# [What needs to be done]
Up to and including the line with "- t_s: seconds", copy the records below exactly from their first line.
********************
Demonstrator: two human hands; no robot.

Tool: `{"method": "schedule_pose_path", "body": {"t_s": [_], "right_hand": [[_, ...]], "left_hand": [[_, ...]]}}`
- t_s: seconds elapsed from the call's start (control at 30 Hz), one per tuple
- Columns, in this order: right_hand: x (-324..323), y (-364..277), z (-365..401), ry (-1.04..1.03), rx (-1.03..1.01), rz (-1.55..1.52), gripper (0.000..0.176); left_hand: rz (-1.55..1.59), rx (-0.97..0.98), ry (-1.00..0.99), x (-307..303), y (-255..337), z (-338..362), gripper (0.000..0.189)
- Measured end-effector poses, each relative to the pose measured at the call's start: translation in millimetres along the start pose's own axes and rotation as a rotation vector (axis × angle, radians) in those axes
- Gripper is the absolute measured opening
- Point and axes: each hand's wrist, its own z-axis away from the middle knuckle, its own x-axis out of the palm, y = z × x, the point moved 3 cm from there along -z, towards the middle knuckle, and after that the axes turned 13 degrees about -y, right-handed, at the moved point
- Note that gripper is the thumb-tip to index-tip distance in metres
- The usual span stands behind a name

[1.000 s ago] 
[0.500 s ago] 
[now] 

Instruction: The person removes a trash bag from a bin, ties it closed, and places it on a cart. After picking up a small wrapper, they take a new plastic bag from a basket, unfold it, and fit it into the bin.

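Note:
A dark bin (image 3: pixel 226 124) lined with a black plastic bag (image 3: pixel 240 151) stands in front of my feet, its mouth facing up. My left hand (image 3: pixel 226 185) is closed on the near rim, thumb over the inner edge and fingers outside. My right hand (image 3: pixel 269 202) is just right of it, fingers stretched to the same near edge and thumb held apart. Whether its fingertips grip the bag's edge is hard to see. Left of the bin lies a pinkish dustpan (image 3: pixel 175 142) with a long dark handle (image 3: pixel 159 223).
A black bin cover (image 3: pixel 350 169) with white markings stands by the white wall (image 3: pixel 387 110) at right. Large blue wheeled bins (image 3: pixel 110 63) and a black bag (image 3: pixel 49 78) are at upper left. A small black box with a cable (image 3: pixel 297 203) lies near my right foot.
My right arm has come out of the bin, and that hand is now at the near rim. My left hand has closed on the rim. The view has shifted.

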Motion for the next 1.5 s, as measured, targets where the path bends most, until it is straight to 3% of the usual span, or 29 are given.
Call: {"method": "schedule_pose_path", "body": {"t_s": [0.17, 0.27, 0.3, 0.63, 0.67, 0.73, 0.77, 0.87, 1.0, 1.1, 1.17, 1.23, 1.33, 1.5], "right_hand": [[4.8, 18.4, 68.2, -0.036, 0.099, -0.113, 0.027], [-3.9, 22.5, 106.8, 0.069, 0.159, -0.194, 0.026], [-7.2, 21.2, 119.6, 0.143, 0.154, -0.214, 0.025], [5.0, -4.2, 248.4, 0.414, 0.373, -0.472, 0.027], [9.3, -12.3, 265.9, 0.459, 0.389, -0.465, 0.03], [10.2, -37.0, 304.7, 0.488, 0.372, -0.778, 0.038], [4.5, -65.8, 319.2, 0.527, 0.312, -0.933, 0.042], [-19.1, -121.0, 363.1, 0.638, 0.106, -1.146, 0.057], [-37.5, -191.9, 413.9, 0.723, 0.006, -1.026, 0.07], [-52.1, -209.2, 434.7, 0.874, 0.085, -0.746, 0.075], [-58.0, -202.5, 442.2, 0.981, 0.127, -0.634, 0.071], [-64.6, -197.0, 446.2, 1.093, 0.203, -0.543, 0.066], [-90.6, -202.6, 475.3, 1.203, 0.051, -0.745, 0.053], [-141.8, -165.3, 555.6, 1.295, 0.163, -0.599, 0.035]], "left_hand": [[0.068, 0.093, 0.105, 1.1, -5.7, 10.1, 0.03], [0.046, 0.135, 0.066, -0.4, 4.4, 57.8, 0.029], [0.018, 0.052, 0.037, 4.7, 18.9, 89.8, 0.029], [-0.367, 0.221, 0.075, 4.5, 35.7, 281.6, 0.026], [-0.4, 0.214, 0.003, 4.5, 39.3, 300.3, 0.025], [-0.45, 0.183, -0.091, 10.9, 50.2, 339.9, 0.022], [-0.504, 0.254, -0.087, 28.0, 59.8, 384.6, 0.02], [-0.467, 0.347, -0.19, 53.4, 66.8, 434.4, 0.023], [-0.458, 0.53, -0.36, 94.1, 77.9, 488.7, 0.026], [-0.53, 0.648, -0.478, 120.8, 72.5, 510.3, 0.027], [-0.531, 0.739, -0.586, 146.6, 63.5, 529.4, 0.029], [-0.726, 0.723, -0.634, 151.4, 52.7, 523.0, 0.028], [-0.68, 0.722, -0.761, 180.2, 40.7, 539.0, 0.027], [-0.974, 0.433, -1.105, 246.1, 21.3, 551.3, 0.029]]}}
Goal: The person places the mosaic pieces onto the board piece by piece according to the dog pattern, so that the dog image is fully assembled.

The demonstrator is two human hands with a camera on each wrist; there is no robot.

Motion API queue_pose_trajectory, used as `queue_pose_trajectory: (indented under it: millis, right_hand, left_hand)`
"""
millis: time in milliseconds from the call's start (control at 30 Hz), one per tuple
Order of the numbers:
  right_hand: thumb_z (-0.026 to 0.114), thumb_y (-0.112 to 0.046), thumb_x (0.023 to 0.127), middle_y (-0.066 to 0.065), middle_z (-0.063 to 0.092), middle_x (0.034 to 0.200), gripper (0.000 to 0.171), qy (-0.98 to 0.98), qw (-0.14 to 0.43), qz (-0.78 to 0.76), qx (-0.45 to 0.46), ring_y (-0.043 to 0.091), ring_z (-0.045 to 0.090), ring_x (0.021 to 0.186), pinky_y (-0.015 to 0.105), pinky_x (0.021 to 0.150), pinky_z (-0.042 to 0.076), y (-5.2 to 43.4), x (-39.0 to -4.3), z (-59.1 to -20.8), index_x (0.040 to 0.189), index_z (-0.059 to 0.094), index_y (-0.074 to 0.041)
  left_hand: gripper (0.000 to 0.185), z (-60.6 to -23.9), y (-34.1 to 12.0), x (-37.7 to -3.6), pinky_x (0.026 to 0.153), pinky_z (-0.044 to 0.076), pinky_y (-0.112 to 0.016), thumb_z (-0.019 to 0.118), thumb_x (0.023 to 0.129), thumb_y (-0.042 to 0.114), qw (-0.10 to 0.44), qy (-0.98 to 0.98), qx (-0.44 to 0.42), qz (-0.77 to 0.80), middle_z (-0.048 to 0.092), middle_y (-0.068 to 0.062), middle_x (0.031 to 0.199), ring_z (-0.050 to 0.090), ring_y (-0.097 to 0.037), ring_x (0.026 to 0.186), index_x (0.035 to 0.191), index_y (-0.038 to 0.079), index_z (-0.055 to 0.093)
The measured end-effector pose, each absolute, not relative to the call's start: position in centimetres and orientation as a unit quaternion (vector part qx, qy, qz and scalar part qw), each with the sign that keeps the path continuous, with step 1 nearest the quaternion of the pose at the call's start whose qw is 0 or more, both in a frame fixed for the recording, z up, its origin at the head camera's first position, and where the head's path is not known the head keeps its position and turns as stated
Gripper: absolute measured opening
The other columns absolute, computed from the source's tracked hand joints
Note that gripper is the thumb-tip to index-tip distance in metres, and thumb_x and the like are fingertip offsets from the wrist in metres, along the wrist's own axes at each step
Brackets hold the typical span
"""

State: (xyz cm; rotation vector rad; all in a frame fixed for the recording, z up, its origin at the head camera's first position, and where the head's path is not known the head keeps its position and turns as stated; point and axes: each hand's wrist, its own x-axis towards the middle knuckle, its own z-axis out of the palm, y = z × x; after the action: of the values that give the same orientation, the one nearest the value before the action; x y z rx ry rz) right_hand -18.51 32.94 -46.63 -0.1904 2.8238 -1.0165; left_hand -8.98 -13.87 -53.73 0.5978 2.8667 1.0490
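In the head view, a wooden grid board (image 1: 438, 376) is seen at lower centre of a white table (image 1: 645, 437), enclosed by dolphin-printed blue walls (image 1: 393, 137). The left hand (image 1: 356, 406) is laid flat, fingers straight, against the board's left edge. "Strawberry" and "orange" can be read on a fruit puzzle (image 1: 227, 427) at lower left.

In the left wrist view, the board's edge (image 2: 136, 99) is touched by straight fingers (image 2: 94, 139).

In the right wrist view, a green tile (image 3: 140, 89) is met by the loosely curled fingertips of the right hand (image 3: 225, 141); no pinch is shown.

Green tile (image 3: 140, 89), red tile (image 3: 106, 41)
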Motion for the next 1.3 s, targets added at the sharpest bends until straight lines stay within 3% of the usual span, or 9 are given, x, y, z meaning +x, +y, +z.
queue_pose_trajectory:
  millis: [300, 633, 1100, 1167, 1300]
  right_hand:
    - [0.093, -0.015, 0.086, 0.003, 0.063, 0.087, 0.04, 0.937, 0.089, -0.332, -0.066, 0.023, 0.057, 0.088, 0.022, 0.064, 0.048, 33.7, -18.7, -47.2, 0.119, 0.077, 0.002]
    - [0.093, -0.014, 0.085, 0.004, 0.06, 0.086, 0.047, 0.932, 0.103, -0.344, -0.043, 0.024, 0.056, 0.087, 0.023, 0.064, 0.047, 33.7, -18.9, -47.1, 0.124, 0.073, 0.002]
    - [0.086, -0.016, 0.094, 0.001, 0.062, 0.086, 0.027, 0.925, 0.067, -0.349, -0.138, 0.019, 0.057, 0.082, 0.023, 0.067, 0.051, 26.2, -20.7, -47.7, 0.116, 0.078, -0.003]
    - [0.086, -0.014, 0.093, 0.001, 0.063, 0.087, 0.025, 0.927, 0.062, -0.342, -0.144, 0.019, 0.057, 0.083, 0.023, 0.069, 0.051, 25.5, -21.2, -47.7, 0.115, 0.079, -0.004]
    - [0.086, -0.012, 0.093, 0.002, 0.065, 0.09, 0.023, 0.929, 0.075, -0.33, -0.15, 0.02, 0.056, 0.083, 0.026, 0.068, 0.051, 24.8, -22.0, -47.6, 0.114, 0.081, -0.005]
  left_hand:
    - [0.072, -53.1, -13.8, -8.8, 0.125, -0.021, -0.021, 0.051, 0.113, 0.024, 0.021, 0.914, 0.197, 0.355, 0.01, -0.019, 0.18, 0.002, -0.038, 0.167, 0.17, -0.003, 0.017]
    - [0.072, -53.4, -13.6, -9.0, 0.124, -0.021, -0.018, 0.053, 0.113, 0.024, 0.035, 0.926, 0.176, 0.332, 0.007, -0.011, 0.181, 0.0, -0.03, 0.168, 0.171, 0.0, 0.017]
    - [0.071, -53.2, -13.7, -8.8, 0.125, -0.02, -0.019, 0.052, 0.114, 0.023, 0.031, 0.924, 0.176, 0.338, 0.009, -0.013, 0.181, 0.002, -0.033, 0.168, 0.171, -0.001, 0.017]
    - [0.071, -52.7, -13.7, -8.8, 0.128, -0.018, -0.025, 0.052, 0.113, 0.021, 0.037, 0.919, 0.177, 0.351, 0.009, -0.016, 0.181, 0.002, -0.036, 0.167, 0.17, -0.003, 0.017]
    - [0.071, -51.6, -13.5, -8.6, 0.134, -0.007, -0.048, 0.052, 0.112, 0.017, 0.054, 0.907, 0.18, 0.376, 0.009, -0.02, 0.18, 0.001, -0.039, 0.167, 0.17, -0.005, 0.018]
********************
# [Reply to the task]
Demonstrator: two human hands; no robot.

Tool: `{"method": "schedule_pose_path", "body": {"t_s": [_], "right_hand": [[_, ...]], "left_hand": [[_, ...]]}}`
- t_s: seconds elapsed from the call's start (control at 30 Hz), one per tuple

Besides the given answer, there is nothing more to add.